Next Generation Social Engineering: Bypassing Facial Recognition Attacks

0x01 Introduction

Recently, I saw in the team chat that AI can now create videos from a single photo to bypass facial recognition features. This led me to think and research, as this will be the next generation of social engineering attacks.

0x02 Facial Recognition

Facial Recognition is a biometric technology based on facial features. It captures facial images through cameras or images, extracts key feature information (such as eye distance, nose shape, face contour, etc.), and compares it with a known facial database to achieve “who is it” or “confirm if it is someone”.

Next Generation Social Engineering: Bypassing Facial Recognition Attacks

The Core Process of Facial Recognition

Face Detection: Locating the facial area from images or videos. Common algorithms: Haar Cascade, MTCNN, RetinaFace, YOLO-face.
Face Alignment: Rotating, scaling, and cropping the detected face to ensure it is in a uniform posture.

Feature Extraction: Extracting high-dimensional facial feature vectors (e.g., 128-dimensional or 512-dimensional vectors). Common models include FaceNet, ArcFace, Dlib.

Feature Matching / Classification: Matching the extracted facial features with known facial features in the database using methods like Euclidean distance and cosine similarity.

Common Facial Recognition Models and Algorithms

Name	Type	Description
OpenCV HaarCascade	Detection	Classic cascade classifier, suitable for fast detection
Dlib	Detection + Feature Extraction	Contains 68 key point detection and 128-dimensional facial encoding
MTCNN	Detection + Alignment	Multi-task CNN, good effect but average speed
FaceNet	Feature Extraction	Generates 128-dimensional features, suitable for facial comparison
ArcFace	Feature Extraction	High accuracy, commercial level, often used to train one’s own recognition system

0x03 Bypassing Facial Recognition

Bypassing facial recognition systems using a single image is a typical facial recognition attack technique, collectively referred to as Presentation Attack, with “photo attack” being the most basic type.

Method	Principle	Success Rate	Easy to Detect
Static Photo Attack	Using a printed photo facing the camera	Low (mostly defended by systems)	Easy to detect (lacks depth/dynamics)
Screen Replay Attack	Playing facial photos or videos on a phone or tablet	Medium (effective against older systems)	Medium (may recognize screen edges)
3D Head Model Attack	Using a 3D model of a face (e.g., silicone mask)	High (can fool some depth detection)	Hard to detect (more realistic shape)
Paper Glasses Attack	Attaching a facial photo to paper glasses and wearing them	Medium (deceives specific angle detectors)	Requires specific conditions
Adversarial Sample Attack	Modifying images with specific algorithms to deviate recognition results from reality	High (requires algorithm support)	High technical threshold, hard to detect

Here, I simulate a facial recognition system based on static photo recognition, using a friend’s selfie stored in known_face and screenshots of the friend’s selfie stored in spoof_images. This demonstration system is written in Python + OpenCV + face_recognition (based on Dlib).
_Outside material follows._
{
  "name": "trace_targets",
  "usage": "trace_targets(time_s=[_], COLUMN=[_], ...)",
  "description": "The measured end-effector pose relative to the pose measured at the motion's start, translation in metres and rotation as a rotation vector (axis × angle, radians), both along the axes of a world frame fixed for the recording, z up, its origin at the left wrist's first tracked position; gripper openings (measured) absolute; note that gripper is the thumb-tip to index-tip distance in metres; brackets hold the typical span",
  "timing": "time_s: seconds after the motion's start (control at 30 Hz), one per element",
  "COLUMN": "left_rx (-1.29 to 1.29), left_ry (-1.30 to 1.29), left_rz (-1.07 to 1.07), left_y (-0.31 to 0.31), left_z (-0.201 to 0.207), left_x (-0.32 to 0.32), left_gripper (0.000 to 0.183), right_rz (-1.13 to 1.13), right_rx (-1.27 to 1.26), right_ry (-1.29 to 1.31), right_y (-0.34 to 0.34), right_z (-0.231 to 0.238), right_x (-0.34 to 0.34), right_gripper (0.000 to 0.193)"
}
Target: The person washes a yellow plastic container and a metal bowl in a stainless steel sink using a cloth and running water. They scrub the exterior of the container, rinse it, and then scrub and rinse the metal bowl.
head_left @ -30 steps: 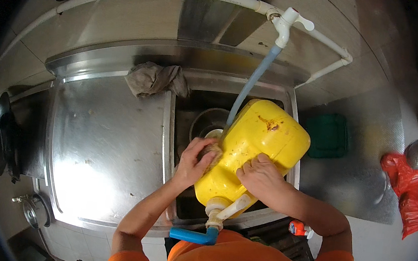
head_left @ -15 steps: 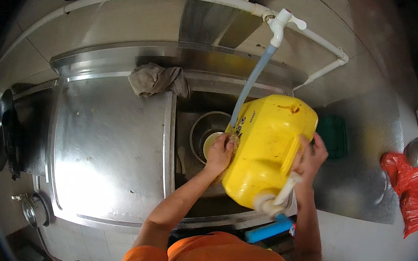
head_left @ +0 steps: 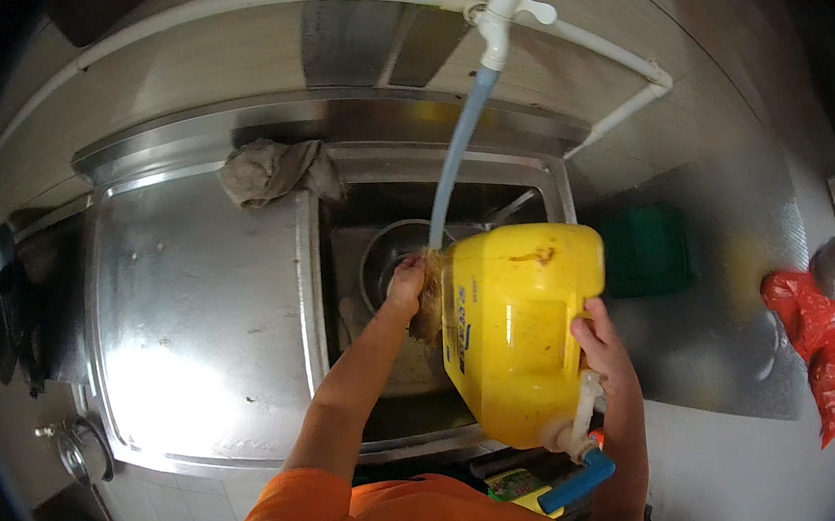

In modern times, facial recognition has five mainstream liveness detection mechanisms. What are they?

Detection Method	Principle
Blink Detection	Requires the user to blink or open their mouth
Head Movement Detection	Asks the user to look left, right, or nod
Infrared Detection	Uses infrared cameras to detect facial depth and heat distribution
3D Structured Light	Like iPhone’s Face ID, constructs a 3D point cloud of the face
Deep Learning Liveness Detection	Trains models to distinguish between real faces and images/screens based on features (reflection, flatness, edges, etc.)

This article mainly explains how to bypass the five mainstream liveness detection mechanisms.

1. Blink/Open Mouth Detection

The most basic method aims to prevent the use of a photo or screenshot to deceive the system.

1. Blink Detection

When EAR drops below a certain threshold → indicates eyes are closed → judged as a blink.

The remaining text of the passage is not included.